====== Exercise data
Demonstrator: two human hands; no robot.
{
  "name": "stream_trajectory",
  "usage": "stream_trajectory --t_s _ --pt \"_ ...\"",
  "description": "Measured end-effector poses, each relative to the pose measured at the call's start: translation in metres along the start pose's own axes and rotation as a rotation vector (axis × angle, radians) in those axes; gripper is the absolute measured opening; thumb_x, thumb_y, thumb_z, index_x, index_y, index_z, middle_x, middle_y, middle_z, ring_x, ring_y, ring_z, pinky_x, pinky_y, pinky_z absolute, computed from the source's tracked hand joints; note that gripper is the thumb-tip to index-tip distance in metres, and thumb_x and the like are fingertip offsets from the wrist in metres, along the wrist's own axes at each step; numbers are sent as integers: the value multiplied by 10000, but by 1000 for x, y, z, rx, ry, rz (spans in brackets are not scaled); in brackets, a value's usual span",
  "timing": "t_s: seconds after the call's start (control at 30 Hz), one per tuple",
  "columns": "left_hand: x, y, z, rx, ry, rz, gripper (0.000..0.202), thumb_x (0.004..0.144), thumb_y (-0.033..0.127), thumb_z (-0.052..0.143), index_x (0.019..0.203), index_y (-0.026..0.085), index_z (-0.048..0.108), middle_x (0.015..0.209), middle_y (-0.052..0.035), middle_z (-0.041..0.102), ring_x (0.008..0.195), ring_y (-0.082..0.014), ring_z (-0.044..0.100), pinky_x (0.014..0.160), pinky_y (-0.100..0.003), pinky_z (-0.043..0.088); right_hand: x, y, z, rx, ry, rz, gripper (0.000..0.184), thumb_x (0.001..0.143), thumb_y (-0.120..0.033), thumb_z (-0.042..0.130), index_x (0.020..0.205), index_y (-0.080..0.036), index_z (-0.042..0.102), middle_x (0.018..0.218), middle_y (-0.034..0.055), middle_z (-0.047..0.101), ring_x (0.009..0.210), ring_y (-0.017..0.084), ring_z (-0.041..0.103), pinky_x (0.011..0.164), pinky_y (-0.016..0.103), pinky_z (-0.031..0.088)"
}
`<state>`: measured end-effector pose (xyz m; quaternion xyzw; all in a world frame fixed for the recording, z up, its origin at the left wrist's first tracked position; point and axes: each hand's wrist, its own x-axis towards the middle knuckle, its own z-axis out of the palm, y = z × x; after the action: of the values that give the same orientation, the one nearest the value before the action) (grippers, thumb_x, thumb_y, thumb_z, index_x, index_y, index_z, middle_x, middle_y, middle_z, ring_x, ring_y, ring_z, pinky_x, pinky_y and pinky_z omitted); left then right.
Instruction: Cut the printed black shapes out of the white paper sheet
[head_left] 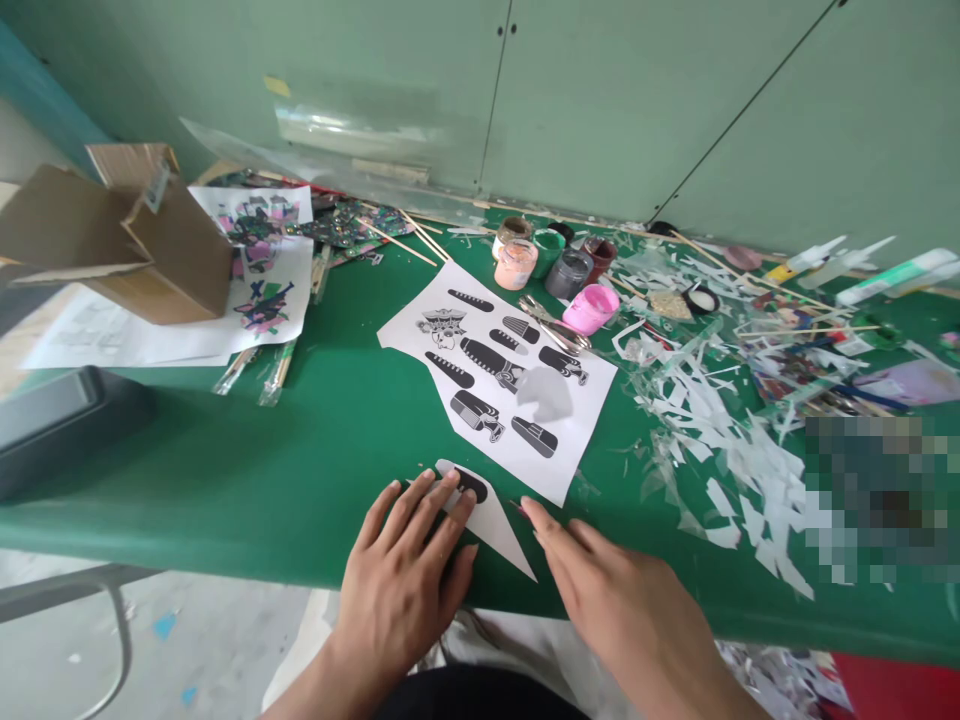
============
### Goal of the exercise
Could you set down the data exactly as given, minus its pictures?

### Completed task
Demonstrator: two human hands; no robot.
{
  "name": "stream_trajectory",
  "usage": "stream_trajectory --t_s _ --pt \"_ ...\"",
  "description": "Measured end-effector poses, each relative to the pose measured at the call's start: translation in metres along the start pose's own axes and rotation as a rotation vector (axis × angle, radians) in those axes; gripper is the absolute measured opening; thumb_x, thumb_y, thumb_z, index_x, index_y, index_z, middle_x, middle_y, middle_z, ring_x, ring_y, ring_z, pinky_x, pinky_y, pinky_z absolute, computed from the source's tracked hand joints; note that gripper is the thumb-tip to index-tip distance in metres, and thumb_x and the like are fingertip offsets from the wrist in metres, along the wrist's own axes at each step; numbers are sent as integers: the value multiplied by 10000, but by 1000 for x, y, z, rx, ry, rz (spans in brackets are not scaled); in brackets, a value's usual span",
  "timing": "t_s: seconds after the call's start (control at 30 Hz), one per tuple",
  "columns": "left_hand: x, y, z, rx, ry, rz, gripper (0.000..0.202), thumb_x (0.004..0.144), thumb_y (-0.033..0.127), thumb_z (-0.052..0.143), index_x (0.019..0.203), index_y (-0.026..0.085), index_z (-0.048..0.108), middle_x (0.015..0.209), middle_y (-0.052..0.035), middle_z (-0.041..0.102), ring_x (0.008..0.195), ring_y (-0.082..0.014), ring_z (-0.044..0.100), pinky_x (0.014..0.160), pinky_y (-0.100..0.003), pinky_z (-0.043..0.088); right_hand: x, y, z, rx, ry, rz, gripper (0.000..0.184), thumb_x (0.001..0.143), thumb_y (-0.120..0.033), thumb_z (-0.042..0.130), index_x (0.020..0.205), index_y (-0.080..0.036), index_z (-0.042..0.102), middle_x (0.018..0.218), middle_y (-0.034..0.055), middle_z (-0.047..0.101), ring_x (0.009..0.210), ring_y (-0.017..0.084), ring_z (-0.041..0.103), pinky_x (0.011..0.164), pinky_y (-0.016..0.103), pinky_z (-0.031..0.088)"
}
`<state>`: measured end-effector pose (xyz m; quaternion xyzw; all in a world frame fixed for the recording, z up, its origin at the left wrist's first tracked position; point and axes: each hand's wrist, its own x-axis towards the middle knuckle, its own z-axis out of the palm, y = z × x; after the action: of the values that give the same orientation, the one nearest the value before the action) (grippers, thumb_x, thumb_y, thumb_z, index_x, index_y, index_z, middle_x, middle_y, middle_z, ring_x, ring_y, ring_z, pinky_x, pinky_y and pinky_z omitted); left then right.
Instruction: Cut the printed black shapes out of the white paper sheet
[head_left] 

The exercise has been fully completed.